Sir Peter North will advise on the case for changes to the drink driving limit as well as on whether there is a need to tighten the law on drug driving.
For both drink and drugs, the study will also consider the likely impacts of any changes on driver behaviour, and the practical steps needed to support the introduction of any new or revised offence.
The Department for Transport also today launched its £1.2m THINK! Christmas drink drive campaign, including a new Driver Friendly initiative which will see designated drivers at thousands of pubs across the country receiving free or discounted soft drinks.
Andrew Adonis said:
“Road safety has improved significantly in recent years – 1,000 fewer people now die on the roads in a year than in the mid-1990s – and Britain now has one of the safest road systems in the world.
“But we need to cut further the number of tragedies on our roads. Drink driving killed 430 people last year and research suggests drug driving is a key concern for the public.
“To reduce drink and drug driving accidents there may be a case for further strengthening the law.
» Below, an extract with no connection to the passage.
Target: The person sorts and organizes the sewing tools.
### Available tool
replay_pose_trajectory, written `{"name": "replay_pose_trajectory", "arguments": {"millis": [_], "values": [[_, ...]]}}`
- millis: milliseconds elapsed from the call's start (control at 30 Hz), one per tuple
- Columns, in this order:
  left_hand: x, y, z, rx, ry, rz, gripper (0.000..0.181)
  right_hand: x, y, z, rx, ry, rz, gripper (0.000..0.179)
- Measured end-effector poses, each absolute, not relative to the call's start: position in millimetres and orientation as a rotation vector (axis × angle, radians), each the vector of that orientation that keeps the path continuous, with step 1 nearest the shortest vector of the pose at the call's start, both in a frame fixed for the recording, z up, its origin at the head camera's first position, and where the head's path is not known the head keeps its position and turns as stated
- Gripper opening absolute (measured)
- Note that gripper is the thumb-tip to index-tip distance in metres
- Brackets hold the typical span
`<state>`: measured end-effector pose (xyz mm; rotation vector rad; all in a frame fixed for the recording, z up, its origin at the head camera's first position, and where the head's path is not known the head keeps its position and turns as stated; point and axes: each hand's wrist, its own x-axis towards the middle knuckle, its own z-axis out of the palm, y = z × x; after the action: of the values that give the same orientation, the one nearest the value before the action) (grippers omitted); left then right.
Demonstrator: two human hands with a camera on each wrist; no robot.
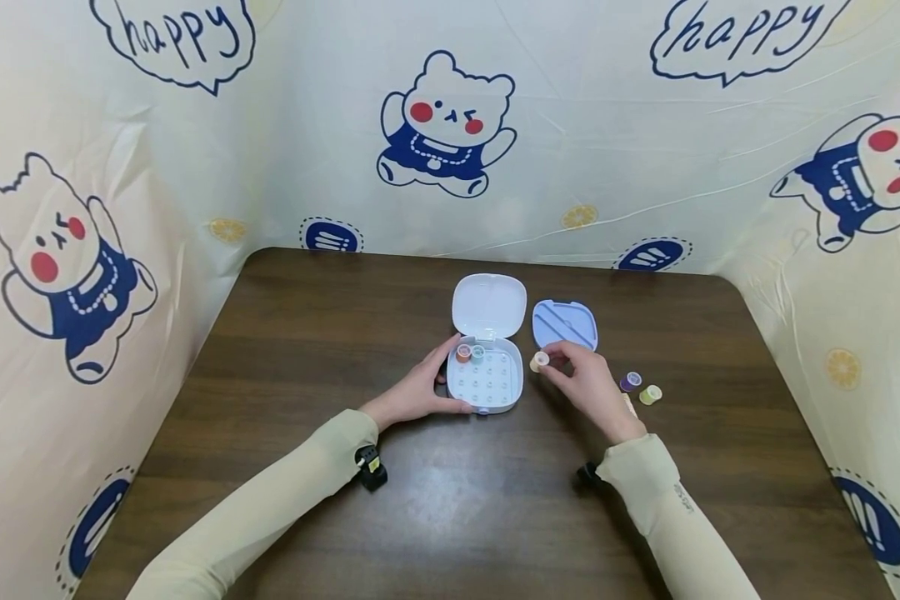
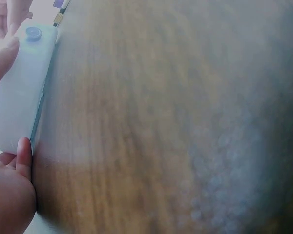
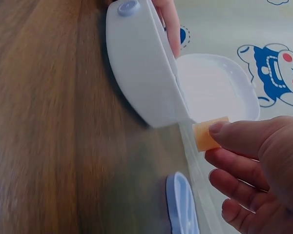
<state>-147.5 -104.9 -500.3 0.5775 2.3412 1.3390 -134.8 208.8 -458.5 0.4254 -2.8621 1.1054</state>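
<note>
A white sewing box (image 1: 486,398) stands on the table with its lid (image 1: 489,305) flipped up behind it. Rows of small pegs cover its inside, and an orange thread spool (image 1: 462,353) and a mint-green thread spool (image 1: 477,353) sit at the back left. My left hand (image 1: 420,390) grips the box's left side, thumb along the front edge. Right of the box, my right hand (image 1: 587,385) pinches a pale orange thread spool (image 3: 205,133) between thumb and forefinger, above the table. Its other fingers are loosely bent in the right wrist view.
A blue tray-like lid (image 1: 566,323) lies behind my right hand. To that hand's right are a purple spool (image 1: 631,382) and a yellow-green spool (image 1: 651,395); another pale piece (image 1: 629,405) is partly hidden by the wrist. A patterned cloth (image 1: 450,225) hangs around the table's back and sides.
</note>
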Motion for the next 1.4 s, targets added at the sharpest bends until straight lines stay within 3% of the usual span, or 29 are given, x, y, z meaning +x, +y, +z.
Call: {"name": "replay_pose_trajectory", "arguments": {"millis": [1400], "values": [[-148,-105,-500,0.579,2.336,1.330,0.119,-157,140,-474,0.453,-2.937,0.870,0.019]]}}
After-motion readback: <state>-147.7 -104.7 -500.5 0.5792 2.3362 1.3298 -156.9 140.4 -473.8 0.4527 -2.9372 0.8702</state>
I have appointed Sir Peter North to provide me with independent advice on lowering the drink drive limit and tackling drug driving through a new offence.”
Sir Peter North said:
“Driving under the influence of alcohol or drugs still leads to a large number of deaths and serious injuries. The challenge is to see whether changes in the law and its processes can reduce casualties.
“The legal and practical issues are not easy to resolve but I intend to consult widely on these matters. I shall form my own independent views on them with the objective of providing advice by the end of March.”
Sir Peter will provide advice on the merit of specific proposals for changes to the legislative regime for drink and drug driving.
For drink driving, the report will advise on the case for changes to the prescribed alcohol limit for driving - either reducing the current limit, or adding a new, lower limit, with an associated revised penalty regime. For drug driving, the study will advise on whether there is a need for new legislation. It is already illegal to drive while impaired by a drug but a new offence might make it illegal to drive with named drugs in the system at specified levels, in the way that it is already an offence to drive with a specified level of alcohol in the blood.
Sir Peter will provide this advice to the Department for Transport by the end of March 2010 and the Department will then consult on its findings and publish a final road safety strategy.
This year’s THINK! campaign - which includes TV adverts as well as new radio, internet, national press and in-pub advertising - reminds drivers, and young men in particular: If you get caught drink driving you risk losing your car for at least 12 months.
The Driver Friendly campaign is supported by soft drinks manufacturers and pub chains across the country with offers on Coca-Cola soft drinks for designated drivers in more than 8,000 pubs nationwide and a variety of other promotions including discounts and free drinks.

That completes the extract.